A Marine testified Thursday that he saw a roomful of frightened women and children moments before they were killed by his squad mates in Haditha, Iraq, but said he did not see who killed them.
Lance Cpl. Humberto Mendoza testified as the first witness at a preliminary military hearing for Staff Sgt. Frank Wuterich, 27. Wuterich was charged with murdering 18 Iraqis in a bloody combat operation that left 24 Iraqi civilians dead, but at the outset of Thursday's hearing prosecutors withdrew one murder count.

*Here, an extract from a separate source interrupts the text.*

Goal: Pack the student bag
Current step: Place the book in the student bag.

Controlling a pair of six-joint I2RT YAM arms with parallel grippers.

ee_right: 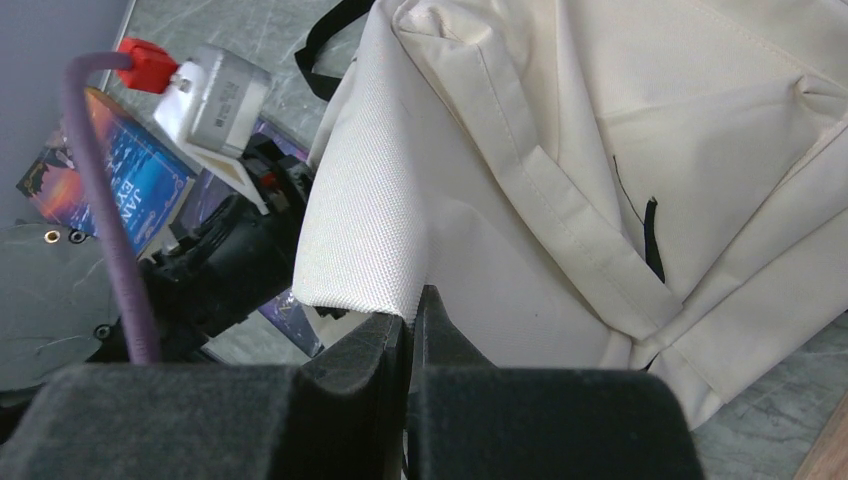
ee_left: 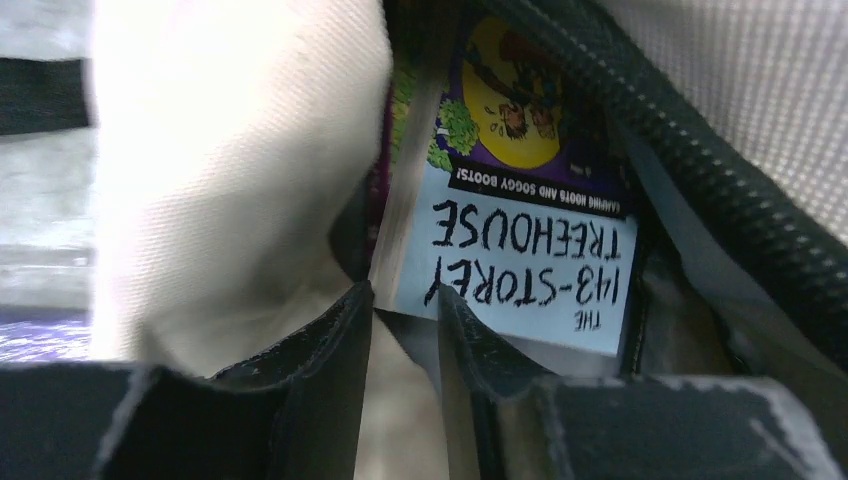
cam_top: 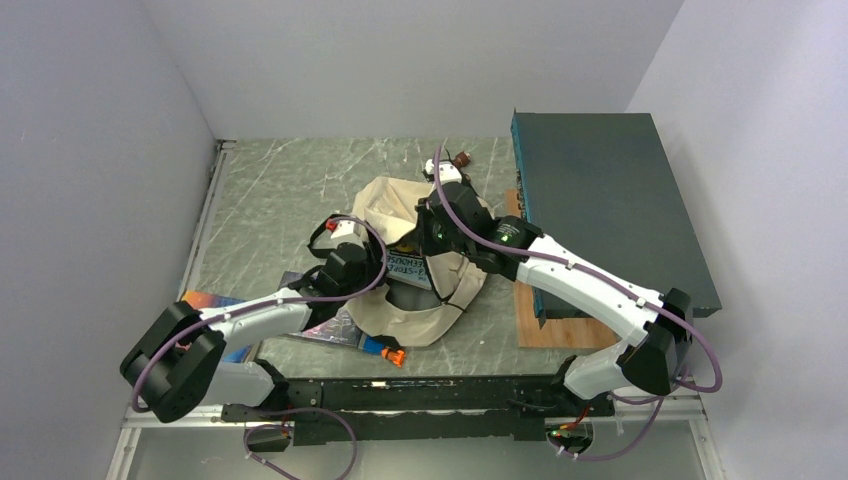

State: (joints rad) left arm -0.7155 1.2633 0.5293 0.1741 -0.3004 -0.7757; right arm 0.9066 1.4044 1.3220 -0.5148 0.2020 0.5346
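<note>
The student bag (cam_top: 400, 318), cream canvas, lies open in the middle of the table. Its mouth is held up by my right gripper (ee_right: 410, 318), which is shut on a white woven edge of the bag (ee_right: 365, 230). Inside the opening stands a light-blue book, "The 143-Storey Treehouse" (ee_left: 520, 260), next to the bag's black zip (ee_left: 720, 190). My left gripper (ee_left: 402, 300) reaches into the mouth, its jaws narrowed onto the book's near corner. From above, the left gripper (cam_top: 378, 270) sits at the bag's left side and the right gripper (cam_top: 435, 228) above the book (cam_top: 405, 268).
A big dark teal box (cam_top: 610, 200) fills the right side on a wooden board (cam_top: 555, 330). Other books (cam_top: 215, 300) lie under the left arm, one with a sunset cover (ee_right: 120, 170). A small orange and blue item (cam_top: 387, 351) lies by the bag's front edge.
</note>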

The number of murder counts makes Wuterich's case the biggest to have emerged against any U.S. service member to have served in Iraq. The case centers on whether Wuterich, who had never experienced combat before, acted within Marine rules of engagement when he shot men by a car and then led his squad in a string of house raids.
One of Wuterich's military defense attorneys, Lt. Col. Colby Vokey, said the government was no longer charging Wuterich with murdering an Iraqi man who died in the final house cleared by Marines, leaving him charged with 17 counts of murder.
The charge was withdrawn after the general overseeing the case dismissed charges against another Marine accused of killing three other men in the same room of the house, ruling that they posed a legitimate threat, Vokey said.
Mendoza described the events of Nov. 19, 2005, as a fast-flowing series of engagements. After a Marine Humvee driver was killed in a roadside bomb, the troops raided several homes. At one house Wuterich gave an order to shoot on sight as Marines waited for a response after knocking on the door, said Mendoza.
During a subsequent search of the house, Mendoza said he received an order from another Marine, Lance Corporal Stephen Tatum, to shoot seven women and children he had found in a rear bedroom.
"When I opened the door, the first thing I see is womens and kids laying down on a bed," Mendoza, who is from Venezuela and has a heavy accent, recalled seeing in the second house he helped raid. "I believe they were scared."
"I looked at them for a few seconds. Just enough to know they were not presenting a threat ... they looked scared."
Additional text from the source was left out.